◆ **What the task requires**
What lines in the data hold the string "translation"? Show them.

=== Data section ===

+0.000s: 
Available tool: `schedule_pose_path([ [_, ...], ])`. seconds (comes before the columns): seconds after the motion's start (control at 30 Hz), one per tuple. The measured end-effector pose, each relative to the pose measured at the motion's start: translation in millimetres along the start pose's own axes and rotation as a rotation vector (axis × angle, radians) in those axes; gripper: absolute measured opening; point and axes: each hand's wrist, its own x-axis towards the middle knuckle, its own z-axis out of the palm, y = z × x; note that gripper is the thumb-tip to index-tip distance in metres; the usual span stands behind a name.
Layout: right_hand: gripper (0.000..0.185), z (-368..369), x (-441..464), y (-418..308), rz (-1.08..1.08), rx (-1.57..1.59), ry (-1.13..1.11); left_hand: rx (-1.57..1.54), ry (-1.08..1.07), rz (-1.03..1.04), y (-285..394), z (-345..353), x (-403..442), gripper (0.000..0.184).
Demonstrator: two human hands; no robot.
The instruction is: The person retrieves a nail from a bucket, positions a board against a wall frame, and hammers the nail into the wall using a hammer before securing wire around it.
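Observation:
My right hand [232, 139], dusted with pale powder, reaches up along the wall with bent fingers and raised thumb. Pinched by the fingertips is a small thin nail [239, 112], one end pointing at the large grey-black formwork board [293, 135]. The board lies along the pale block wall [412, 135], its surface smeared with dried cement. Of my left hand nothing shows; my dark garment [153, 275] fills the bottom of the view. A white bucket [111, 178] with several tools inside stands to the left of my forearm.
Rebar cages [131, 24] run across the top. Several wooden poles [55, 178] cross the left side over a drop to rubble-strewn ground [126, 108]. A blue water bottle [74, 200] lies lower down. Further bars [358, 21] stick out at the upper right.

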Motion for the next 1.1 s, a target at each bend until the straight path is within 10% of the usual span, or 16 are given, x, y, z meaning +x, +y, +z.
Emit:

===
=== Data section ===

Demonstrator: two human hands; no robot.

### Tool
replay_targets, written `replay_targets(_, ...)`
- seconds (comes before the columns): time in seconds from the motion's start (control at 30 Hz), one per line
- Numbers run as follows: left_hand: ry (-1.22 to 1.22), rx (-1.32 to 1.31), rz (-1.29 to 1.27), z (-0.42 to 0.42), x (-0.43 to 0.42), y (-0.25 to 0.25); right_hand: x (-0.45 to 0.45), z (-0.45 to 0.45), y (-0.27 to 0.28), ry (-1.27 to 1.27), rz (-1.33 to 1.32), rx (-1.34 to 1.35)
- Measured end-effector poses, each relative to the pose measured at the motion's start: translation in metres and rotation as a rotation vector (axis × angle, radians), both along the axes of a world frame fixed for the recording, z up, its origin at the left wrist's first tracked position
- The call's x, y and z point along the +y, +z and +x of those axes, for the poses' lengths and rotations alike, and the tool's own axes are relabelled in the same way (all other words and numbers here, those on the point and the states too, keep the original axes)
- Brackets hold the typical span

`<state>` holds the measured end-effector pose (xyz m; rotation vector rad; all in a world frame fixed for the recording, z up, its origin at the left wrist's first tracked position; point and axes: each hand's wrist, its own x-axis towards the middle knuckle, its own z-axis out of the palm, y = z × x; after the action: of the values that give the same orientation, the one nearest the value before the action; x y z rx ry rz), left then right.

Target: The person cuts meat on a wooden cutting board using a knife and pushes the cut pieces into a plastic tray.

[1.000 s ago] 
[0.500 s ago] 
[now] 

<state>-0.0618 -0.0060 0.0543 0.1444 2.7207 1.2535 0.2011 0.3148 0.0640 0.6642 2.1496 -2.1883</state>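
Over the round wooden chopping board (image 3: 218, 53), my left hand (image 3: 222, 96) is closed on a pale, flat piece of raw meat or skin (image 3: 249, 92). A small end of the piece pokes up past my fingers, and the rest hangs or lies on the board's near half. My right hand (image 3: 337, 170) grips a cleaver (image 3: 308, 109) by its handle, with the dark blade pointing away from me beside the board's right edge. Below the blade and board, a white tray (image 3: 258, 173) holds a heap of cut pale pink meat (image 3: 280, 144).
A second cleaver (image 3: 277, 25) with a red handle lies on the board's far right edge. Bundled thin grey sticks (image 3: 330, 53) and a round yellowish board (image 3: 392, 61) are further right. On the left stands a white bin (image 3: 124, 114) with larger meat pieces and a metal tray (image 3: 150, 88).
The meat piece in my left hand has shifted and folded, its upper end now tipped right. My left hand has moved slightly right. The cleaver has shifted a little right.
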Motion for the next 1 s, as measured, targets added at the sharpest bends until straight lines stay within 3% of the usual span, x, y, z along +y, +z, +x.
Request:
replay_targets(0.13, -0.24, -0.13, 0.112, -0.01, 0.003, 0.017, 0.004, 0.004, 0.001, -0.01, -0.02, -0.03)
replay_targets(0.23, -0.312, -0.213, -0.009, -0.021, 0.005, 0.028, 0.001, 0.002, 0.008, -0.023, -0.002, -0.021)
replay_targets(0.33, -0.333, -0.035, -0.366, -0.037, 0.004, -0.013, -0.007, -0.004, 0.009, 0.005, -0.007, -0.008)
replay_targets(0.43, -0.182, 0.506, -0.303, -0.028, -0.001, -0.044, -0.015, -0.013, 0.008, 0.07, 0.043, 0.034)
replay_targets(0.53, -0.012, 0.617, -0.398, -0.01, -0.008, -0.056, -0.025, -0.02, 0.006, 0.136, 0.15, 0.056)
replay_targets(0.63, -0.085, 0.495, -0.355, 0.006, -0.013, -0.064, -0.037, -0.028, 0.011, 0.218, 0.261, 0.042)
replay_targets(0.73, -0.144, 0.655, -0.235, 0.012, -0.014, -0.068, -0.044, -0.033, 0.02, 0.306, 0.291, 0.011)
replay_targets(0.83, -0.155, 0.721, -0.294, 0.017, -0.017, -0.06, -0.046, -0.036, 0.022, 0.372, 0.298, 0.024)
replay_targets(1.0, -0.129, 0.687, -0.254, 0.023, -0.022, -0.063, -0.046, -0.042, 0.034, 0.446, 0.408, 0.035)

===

◆ **Final answer**
Available tool: `schedule_pose_path([ [_, ...], ])`. seconds (comes before the columns): seconds after the motion's start (control at 30 Hz), one per tuple. The measured end-effector pose, each relative to the pose measured at the motion's start: translation in millimetres along the start pose's own axes and rotation as a rotation vector (axis × angle, radians) in those axes; gripper: absolute measured opening; point and axes: each hand's wrist, its own x-axis towards the middle knuckle, its own z-axis out of the palm, y = z × x; note that gripper is the thumb-tip to index-tip distance in metres; the usual span stands behind a name.
- Measured end-effector poses, each relative to the pose measured at the motion's start: translation in metres and rotation as a rotation vector (axis × angle, radians), both along the axes of a world frame fixed for the recording, z up, its origin at the left wrist's first tracked position

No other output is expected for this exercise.